WHAT IS REQUIRED
Scan the material for the word "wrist" and copy each line where it occurs.

DATASET SECTION
★ ★ ★ ★ ★

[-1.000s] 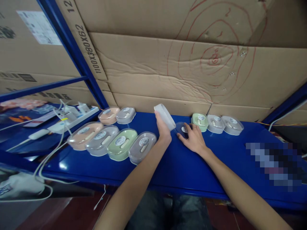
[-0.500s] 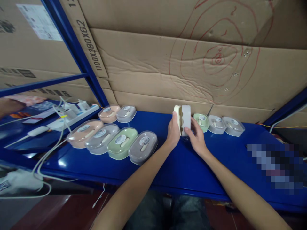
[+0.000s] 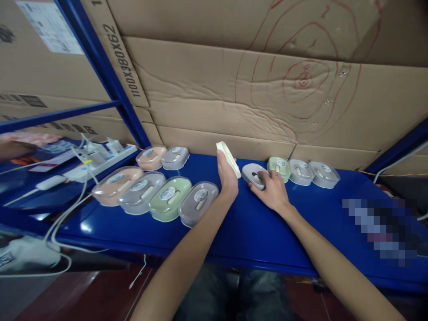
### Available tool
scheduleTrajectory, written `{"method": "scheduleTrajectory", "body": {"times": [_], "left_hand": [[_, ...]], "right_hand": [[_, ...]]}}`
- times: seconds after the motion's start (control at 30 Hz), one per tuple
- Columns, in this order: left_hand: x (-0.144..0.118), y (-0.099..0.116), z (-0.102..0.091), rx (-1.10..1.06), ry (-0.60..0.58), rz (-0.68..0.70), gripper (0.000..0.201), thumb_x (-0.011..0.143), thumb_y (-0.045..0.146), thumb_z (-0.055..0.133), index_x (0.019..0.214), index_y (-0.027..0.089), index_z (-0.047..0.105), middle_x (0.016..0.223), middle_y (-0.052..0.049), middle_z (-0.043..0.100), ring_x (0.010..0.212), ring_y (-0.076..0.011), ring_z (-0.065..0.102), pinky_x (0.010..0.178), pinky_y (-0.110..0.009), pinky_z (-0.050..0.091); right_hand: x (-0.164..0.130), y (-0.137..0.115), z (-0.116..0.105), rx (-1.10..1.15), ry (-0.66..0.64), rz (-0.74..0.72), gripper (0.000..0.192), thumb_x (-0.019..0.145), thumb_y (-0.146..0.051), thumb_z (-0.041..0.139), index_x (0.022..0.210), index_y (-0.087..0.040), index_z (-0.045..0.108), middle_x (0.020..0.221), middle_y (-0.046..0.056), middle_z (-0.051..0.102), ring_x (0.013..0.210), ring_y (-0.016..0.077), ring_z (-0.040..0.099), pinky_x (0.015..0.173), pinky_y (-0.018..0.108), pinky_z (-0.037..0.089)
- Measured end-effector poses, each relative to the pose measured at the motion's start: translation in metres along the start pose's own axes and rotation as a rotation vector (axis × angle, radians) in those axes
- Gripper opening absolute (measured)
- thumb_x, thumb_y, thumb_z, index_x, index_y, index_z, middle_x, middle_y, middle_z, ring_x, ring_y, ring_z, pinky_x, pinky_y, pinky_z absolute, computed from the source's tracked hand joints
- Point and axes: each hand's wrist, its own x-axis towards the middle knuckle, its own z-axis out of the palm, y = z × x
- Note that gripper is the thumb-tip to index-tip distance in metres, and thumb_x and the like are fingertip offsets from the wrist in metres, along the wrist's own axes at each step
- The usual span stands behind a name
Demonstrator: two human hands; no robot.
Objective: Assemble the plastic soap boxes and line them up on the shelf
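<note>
bare blue shelf (image 3: 247, 232) lies open in front; soap boxes (image 3: 157, 198) crowd left, three boxes (image 3: 302, 171) right.

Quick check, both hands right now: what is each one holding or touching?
Left hand: closed around a cream oval piece, lifted off the blue shelf.
Right hand: fingers resting on a grey oval box on the shelf; firm grip cannot be told.

Lighting is dim and cool, with soft shadows. A white glare patch sits on the blue shelf (image 3: 87, 228) at lower left. Straight edges bow towards the frame borders. A pixelated block covers the right middle.
</note>
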Motion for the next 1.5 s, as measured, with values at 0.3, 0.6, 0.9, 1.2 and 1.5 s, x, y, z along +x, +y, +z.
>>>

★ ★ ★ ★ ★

OUTPUT BELOW
- Point and axes: each hand's wrist, its own x-axis towards the middle knuckle, its own z-axis out of the palm, y = z × x
- Note that gripper is the thumb-tip to index-tip distance in metres, and thumb_x and the like are fingertip offsets from the wrist in metres, along the wrist's own axes at each step

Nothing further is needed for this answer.